++++ Supplied material
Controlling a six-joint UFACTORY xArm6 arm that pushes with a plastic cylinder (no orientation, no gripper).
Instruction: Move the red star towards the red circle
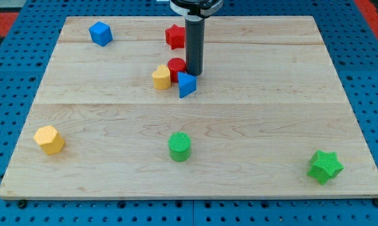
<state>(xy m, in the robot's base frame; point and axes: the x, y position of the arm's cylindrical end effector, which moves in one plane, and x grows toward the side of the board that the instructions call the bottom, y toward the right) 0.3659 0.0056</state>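
Observation:
The red star lies near the view's top centre, partly hidden behind the dark rod. The red circle sits just below it, touching a yellow heart-shaped block on its left and a blue triangle below right. My tip rests on the board just right of the red circle and above the blue triangle, below and to the right of the red star.
A blue cube sits at the view's top left. A yellow hexagon is at the bottom left, a green cylinder at bottom centre, a green star at the bottom right. The wooden board lies on a blue pegboard.

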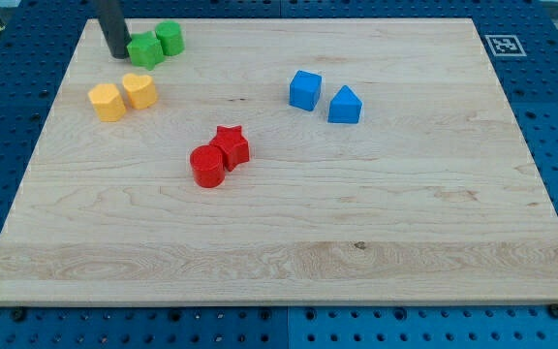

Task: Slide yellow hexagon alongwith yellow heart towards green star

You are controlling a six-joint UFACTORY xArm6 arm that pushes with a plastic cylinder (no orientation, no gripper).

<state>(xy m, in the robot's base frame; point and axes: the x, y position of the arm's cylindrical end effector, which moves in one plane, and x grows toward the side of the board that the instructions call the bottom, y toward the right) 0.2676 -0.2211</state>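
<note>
The yellow hexagon [107,102] and the yellow heart [140,90] lie side by side, touching, at the view's upper left. The green star [144,49] sits above them near the board's top edge, touching a green round block [170,38] on its right. My dark rod comes down at the top left; my tip [116,54] rests on the board just left of the green star, above the yellow pair and apart from them.
A red star [231,145] and a red cylinder [206,166] touch near the middle. A blue cube [305,89] and a blue wedge-like block [344,105] sit to the right. The wooden board [356,242] lies on a blue pegboard.
</note>
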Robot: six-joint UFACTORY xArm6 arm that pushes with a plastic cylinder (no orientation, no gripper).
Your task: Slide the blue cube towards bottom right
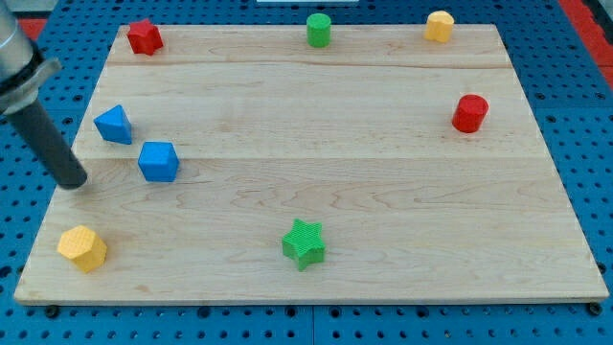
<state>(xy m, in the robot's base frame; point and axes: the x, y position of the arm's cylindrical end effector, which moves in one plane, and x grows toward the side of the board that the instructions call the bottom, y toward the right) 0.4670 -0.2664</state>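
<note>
item: blue cube (158, 161), left part of the counter (383, 240), beside a blue wedge-like block (113, 125); likely light, rigid, slides easily. my tip (75, 182) sits just left of it, apart; no hand fitted, so no open or closed state. judged contact point: upper-left face.

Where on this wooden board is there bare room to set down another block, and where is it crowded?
The widest bare patch is mid-board, bordered by the blue cube, green star block, red cylinder and green cylinder. The bottom right corner of the wooden board is bare too. The left edge is crowded: blue triangular block, yellow hexagonal block, my tip.
</note>
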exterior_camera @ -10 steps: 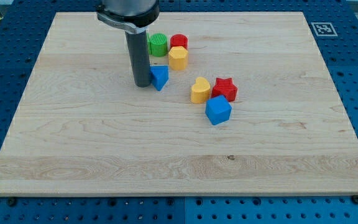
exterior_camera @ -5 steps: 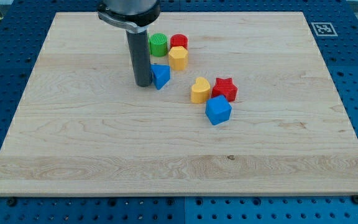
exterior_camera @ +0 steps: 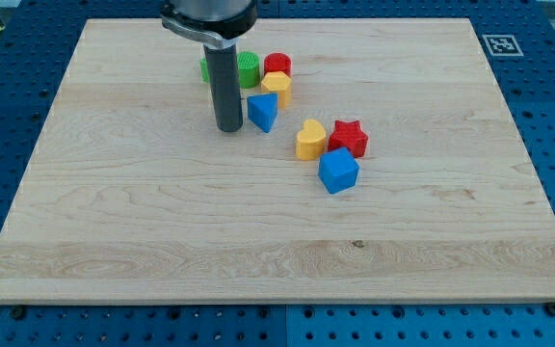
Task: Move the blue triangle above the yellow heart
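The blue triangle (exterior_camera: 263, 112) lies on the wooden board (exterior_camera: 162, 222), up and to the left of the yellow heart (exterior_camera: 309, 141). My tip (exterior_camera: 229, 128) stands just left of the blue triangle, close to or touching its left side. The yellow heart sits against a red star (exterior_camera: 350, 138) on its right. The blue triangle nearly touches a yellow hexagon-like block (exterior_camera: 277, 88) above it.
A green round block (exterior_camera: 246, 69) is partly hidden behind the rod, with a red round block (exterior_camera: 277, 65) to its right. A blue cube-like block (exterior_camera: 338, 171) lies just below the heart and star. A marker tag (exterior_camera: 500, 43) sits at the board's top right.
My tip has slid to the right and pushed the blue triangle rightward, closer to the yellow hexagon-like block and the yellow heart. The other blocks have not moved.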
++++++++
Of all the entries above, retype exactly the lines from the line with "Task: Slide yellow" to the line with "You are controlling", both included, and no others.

__Task solution__.
Task: Slide yellow hexagon alongwith yellow heart towards green star

You are controlling a six-joint UFACTORY xArm6 arm that pushes with a plastic cylinder (no orientation, no gripper).

No further output remains.